Previous models have assumed that all assets become less liquid at times of financial turmoil. Fitch maintains that this is not necessarily the case with markets providing protection on the underlying assets, such as the CDS market.
The report's author, London-based credit analyst Thomas Aubrey, notes that over the last three years, B, BB and BBB-rated assets have consistently been the most liquid, followed by A, AA and AAA-rated assets, while C-rated were by far the most illiquid. This refutes the assumption that liquidity risk and credit risk cannot be separated.
The CDS market has become progressively more liquid over the last three years, bar a minor spike of illiquidity after August 2007. According to Fitch's liquidity scores, derived from its own model (the lower the score, the more liquid the asset), liquidity stood between 10.75 and 11 in the first half of 2006, improving to between 9.5 and 9.75 in September of this year. In fact, the liquidity in the CDS market has fared particularly well over the last six months, while liquidity in other markets has dried up.
However, while the market has generally become more liquid, the number of less liquid CDSs grows during the kind of stress periods seen in 2008. At these times, there is also a run on already liquid CDSs - in other words, the distribution of liquidity becomes more unequal.
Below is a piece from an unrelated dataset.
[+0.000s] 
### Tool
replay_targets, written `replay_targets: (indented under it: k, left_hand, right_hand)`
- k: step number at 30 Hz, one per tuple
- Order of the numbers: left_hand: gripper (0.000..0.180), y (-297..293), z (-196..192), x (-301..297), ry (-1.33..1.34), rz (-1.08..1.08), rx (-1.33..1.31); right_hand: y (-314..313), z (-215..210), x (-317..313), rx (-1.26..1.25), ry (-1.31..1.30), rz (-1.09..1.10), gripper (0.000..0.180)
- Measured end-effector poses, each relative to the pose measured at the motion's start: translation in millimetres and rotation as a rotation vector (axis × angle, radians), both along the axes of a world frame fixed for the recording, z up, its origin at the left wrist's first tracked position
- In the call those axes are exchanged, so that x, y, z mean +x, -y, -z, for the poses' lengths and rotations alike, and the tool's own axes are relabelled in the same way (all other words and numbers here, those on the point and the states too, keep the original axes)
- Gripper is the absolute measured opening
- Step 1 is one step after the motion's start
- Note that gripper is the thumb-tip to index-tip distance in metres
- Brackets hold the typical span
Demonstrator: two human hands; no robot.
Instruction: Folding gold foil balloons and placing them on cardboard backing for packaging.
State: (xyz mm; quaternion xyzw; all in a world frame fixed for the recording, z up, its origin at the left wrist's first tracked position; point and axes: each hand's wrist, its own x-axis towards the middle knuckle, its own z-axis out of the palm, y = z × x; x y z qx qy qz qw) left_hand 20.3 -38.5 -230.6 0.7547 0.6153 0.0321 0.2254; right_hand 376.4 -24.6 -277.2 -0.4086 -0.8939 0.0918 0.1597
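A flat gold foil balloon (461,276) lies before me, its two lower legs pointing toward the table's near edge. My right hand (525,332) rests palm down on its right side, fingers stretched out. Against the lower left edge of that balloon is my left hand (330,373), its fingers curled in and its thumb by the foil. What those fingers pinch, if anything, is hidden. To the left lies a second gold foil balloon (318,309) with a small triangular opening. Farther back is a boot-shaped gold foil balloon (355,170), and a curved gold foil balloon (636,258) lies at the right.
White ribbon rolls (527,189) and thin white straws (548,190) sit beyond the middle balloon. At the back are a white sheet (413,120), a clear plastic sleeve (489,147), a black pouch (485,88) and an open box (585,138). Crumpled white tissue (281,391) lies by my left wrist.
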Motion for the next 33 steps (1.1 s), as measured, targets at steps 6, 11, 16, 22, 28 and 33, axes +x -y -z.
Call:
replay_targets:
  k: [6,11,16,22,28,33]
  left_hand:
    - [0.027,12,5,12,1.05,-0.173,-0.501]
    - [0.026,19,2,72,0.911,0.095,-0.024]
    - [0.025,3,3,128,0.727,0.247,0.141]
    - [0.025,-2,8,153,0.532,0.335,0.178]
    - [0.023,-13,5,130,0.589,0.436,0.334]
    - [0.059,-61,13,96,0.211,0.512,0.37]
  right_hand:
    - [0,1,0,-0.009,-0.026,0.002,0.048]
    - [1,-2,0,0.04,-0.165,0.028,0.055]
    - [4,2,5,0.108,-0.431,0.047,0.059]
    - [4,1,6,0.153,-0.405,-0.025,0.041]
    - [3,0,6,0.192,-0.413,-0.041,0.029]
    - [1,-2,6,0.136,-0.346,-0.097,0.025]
Fitch concludes that credit events play a vital role in boosting the liquidity of a CDS, as investors who hold outstanding debt from the company become increasingly concerned that their bonds may default. For example, CDSs referencing Wachovia and Merrill Lynch had the best liquidity scores of all assets in September 2008, standing at 6.36 and 6.13 respectively. At the time, Merrill Lynch was negotiating a takeover by Bank of America, while Wachovia was being bought up by JP Morgan Chase.